How to show failed SSH attempts

Failed SSH access attempts show whether remote logins are being rejected because of wrong passwords, stale automation, or probes against usernames that do not exist on the server. Seeing the exact failure lines quickly separates routine mistakes from hostile scanning and shows which account names and source addresses are involved.

On Ubuntu and Debian systems using the packaged OpenSSH server, the sshd daemon writes authentication failures through the system logging stack. Common entries include Failed password for rejected credentials, Invalid user for unknown account names, and Connection closed by invalid user when pre-authentication is terminated for a nonexistent account.

The commands below use /var/log/auth.log because that remains the clearest default log file on Ubuntu and Debian systems with rsyslog enabled. Reading the file requires sudo or equivalent log access, rotated logs limit how far back the search can go, and some hosts keep the same events only in the systemd journal or in /var/log/secure on RHEL-style systems.

Steps to show failed SSH attempts:

  1. Open a terminal on the server with privileges to read authentication logs.
    $ whoami
    user
  2. Show recent failed SSH access entries from the authentication log.
    $ sudo grep -E "Failed password|Invalid user|Connection closed by invalid user" /var/log/auth.log | tail --lines 4
    2026-04-14T04:13:25+00:00 server sshd[4319]: Failed password for demo from 198.51.100.24 port 43746 ssh2
    2026-04-14T04:13:26+00:00 server sshd[4323]: Invalid user nosuchuser from 198.51.100.24 port 47284
    2026-04-14T04:13:28+00:00 server sshd[4323]: Failed password for invalid user nosuchuser from 198.51.100.24 port 47284 ssh2
    2026-04-14T04:13:29+00:00 server sshd[4323]: Connection closed by invalid user nosuchuser 198.51.100.24 port 47284 [preauth]

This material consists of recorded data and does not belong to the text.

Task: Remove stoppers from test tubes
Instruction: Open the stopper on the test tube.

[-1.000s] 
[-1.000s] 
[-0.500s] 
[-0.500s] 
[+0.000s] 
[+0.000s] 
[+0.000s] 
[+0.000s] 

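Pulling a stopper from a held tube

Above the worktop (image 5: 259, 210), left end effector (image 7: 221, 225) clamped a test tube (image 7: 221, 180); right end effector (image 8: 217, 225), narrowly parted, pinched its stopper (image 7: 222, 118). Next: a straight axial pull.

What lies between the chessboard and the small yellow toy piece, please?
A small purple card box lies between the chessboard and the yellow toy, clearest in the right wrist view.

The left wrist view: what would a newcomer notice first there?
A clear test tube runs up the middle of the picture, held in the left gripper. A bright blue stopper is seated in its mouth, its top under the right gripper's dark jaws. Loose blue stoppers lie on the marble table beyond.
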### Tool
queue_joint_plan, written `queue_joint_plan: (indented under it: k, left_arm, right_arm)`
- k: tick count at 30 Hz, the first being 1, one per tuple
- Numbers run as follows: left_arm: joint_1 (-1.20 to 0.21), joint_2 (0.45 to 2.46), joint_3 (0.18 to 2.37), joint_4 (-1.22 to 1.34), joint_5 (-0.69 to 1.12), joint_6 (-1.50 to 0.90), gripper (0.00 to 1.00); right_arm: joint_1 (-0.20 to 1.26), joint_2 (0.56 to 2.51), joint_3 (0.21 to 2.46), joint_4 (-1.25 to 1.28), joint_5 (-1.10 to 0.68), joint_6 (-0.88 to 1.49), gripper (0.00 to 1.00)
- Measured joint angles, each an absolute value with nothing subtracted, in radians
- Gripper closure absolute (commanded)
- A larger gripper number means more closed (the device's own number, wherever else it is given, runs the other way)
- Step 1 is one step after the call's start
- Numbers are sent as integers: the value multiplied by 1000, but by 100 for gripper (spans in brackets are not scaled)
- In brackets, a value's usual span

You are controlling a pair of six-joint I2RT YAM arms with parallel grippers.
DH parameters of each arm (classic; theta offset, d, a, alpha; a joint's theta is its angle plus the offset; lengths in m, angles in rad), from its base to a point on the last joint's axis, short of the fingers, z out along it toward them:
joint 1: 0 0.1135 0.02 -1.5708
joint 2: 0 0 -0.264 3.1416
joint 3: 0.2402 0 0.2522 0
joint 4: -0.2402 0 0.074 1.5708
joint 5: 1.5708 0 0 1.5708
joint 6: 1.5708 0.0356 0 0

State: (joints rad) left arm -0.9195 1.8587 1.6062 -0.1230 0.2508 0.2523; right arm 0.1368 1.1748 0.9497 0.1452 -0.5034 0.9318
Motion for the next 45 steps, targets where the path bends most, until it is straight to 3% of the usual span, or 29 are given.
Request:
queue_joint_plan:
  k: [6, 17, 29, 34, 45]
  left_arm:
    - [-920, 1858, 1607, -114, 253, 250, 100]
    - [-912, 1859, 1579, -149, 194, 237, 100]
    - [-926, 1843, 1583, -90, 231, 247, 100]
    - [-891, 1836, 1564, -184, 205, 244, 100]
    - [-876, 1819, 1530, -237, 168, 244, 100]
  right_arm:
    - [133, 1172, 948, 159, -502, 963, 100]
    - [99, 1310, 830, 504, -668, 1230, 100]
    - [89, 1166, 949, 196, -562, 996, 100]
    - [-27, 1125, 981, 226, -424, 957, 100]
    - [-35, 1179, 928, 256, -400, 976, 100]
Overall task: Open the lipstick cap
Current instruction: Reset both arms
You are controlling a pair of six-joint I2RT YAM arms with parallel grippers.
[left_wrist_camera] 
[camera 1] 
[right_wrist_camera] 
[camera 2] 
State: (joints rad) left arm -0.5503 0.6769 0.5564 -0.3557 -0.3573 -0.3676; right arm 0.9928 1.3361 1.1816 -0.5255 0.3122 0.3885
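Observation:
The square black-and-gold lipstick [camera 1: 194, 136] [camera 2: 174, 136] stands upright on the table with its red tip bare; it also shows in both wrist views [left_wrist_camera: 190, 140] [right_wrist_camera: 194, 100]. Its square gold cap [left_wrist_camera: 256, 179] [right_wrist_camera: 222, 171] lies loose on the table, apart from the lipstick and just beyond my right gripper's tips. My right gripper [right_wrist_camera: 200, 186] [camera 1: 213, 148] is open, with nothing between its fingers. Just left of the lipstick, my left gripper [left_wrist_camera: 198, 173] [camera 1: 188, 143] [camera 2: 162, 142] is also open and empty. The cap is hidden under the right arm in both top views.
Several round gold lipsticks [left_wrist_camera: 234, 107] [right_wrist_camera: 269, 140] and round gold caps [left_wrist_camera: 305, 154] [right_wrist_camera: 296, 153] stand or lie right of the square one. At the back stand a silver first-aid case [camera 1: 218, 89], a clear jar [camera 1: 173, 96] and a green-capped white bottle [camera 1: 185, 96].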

    These sshd messages already show the attempted account name, remote address, and failure type. If /var/log/auth.log is absent, the same events may be available through sudo journalctl --unit=ssh --since today --grep='Failed password|Invalid user|Connection closed by invalid user' --no-pager on Ubuntu, or in /var/log/secure on many RHEL-style systems.

  3. Follow new failed SSH access attempts live while testing or monitoring the server.
    $ sudo tail -Fn0 /var/log/auth.log | grep --line-buffered -E "Failed password|Invalid user|Connection closed by invalid user"
    2026-04-14T04:18:12+00:00 server sshd[4388]: Invalid user admin from 198.51.100.77 port 60312
    2026-04-14T04:18:14+00:00 server sshd[4388]: Failed password for invalid user admin from 198.51.100.77 port 60312 ssh2

    Press Ctrl+C to stop following the log. On journal-only hosts, use sudo journalctl --unit=ssh --follow --grep='Failed password|Invalid user|Connection closed by invalid user' instead.